A few days before we flew for Idaho, a package came in the mail from Paul Swint over at William Joseph. He and I had talked about the trip at the IFTD show in New Orleans a week or so earlier and he thought it worthwhile to send me one of their new packs to try out. What showed up at my door was the Exodus II pack/vest combo in sage (it’s available in blue as well). I’d been fishing a small chest pack of theirs for the last 10 years and had planned to pack my extra gear in my backpack the same way I always do. I was looking forward to changing up that routine and hopefully turning the corner on the sore back thing. Damn, I sound freaking old.

The detachable vest pockets were an immediate plus. Our flight west had two layovers, so I planned on using the back pack as a carry-on in order to keep my reels, flies, accessories, camera, some clothes and flight essentials (food/water) with me. I was able to organize all of my fly boxes and accessories in the vest, unbuckle the two components from the pack and fit them in the main compartment with everything else, essentially river-ready.

On the water, the Exodus (retail price of $169) fit me well with the wide, adjustable shoulder straps and chest buckle. I thought the size would make it heavier out of the package, but it was surprisingly light-weight. Plus, the vented back and shoulder straps allowed for plenty of air circulation, which kept me comfortable even with a few 8 – 10 hour days on the water and consistent temps in the 90’s. The contents I packed in the main compartment were not inordinately heavy, but I was able to fit a sweatshirt, shell and a pair of wading sandals along with the other items I mentioned, and the compression straps on the sides, bottom and back kept the pack low-profile and also kept the weight close to my center of gravity, which completely alleviated my back strain.

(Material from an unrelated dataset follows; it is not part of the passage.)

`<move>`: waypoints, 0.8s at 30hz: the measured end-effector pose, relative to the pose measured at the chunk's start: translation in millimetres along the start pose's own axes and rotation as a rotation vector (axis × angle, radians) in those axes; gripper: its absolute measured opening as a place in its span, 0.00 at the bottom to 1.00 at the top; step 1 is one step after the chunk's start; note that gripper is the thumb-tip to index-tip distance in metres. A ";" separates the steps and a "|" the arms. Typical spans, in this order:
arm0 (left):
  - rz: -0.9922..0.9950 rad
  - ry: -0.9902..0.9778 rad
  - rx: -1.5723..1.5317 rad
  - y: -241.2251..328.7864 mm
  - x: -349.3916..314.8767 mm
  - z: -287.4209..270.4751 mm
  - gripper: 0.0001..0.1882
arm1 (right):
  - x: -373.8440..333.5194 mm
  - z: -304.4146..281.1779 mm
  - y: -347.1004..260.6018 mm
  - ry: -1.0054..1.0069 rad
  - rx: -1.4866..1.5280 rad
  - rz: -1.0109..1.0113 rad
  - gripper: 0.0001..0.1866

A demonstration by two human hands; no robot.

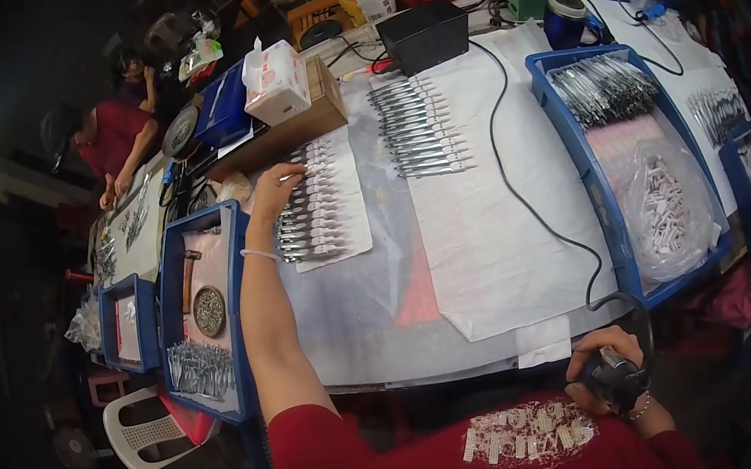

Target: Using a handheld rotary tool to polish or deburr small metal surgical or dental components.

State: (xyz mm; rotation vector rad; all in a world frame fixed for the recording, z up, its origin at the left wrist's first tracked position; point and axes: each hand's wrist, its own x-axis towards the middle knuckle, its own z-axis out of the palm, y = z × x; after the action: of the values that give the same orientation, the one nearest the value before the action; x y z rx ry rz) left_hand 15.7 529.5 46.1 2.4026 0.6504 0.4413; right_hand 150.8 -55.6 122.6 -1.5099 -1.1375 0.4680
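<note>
My left hand (276, 190) reaches over the left end of a row of slim metal pieces with pale ends (320, 206), laid side by side on a white sheet. Its fingertips pinch a slim shiny piece (288, 178) at the row's upper part; the fingers partly cover it. Near the table's front edge at right, my right hand (609, 360) is wrapped round a black corded hand tool (615, 379). The tool's working end cannot be made out. A second row of silver pieces (423, 125) lies on the white cloth (517, 245) in the middle.
A black cable (502, 153) crosses the cloth from a black box (424, 36). At right, a blue tray (590, 185) holds metal pieces and bagged white parts. The left blue tray (240, 293) contains a hammer (189, 278), a round dish (209, 311) and metal pieces. Two people sit far left.
</note>
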 end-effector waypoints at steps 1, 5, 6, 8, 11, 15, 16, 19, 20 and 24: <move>0.008 0.003 -0.004 -0.2 -1.9 1.2 0.09 | -1.3 0.2 -0.2 0.004 -0.001 0.000 0.25; 0.182 0.016 0.156 3.5 -9.8 1.2 0.10 | -2.4 -1.5 0.0 0.014 0.000 -0.046 0.25; 0.181 0.015 0.157 2.6 -12.7 0.9 0.10 | -2.1 -1.1 0.0 0.014 0.002 -0.050 0.24; 0.258 0.047 0.279 0.6 -16.8 0.2 0.10 | 1.7 -0.2 -0.1 0.007 -0.004 -0.044 0.24; 0.240 0.073 0.289 11.0 -17.3 2.0 0.09 | 4.4 3.2 2.1 -0.003 -0.022 -0.018 0.24; 0.190 0.058 0.226 8.4 -16.1 -1.8 0.09 | 4.2 7.3 2.7 -0.010 0.042 -0.006 0.24; 0.174 0.051 0.217 9.1 -16.0 -2.0 0.09 | 3.7 7.8 2.2 -0.014 0.048 0.006 0.24; 0.157 0.087 0.207 13.9 -16.3 0.7 0.09 | 2.1 6.8 0.6 -0.021 0.026 0.015 0.24; 0.173 0.123 0.187 15.1 -15.8 3.1 0.09 | 1.9 6.4 -0.1 -0.023 0.023 0.019 0.24; 0.221 0.205 0.092 65.4 -14.4 17.6 0.07 | 5.1 3.1 -3.4 -0.001 -0.064 -0.071 0.24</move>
State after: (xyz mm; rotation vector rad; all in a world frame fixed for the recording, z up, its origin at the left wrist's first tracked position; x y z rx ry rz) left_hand 34.2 467.8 71.6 2.5494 0.5020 0.7739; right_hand 149.3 -50.0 126.3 -1.5190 -1.2131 0.3868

The material and stitching was durable enough not to snag, rip or pop when hiking a game trail through woods and thick brush, being dropped on the ground or gravel bar, or thrown in the back of a truck or boat at numerous points during the trip. Speaking of boats, during our two days on the South Fork, it was flawless and stowed easily out from under foot when not being pillaged for flies, tippet or jerky. Plus the rugged handle at the top was a solid, easy grab when reaching for the pack or tossing it back.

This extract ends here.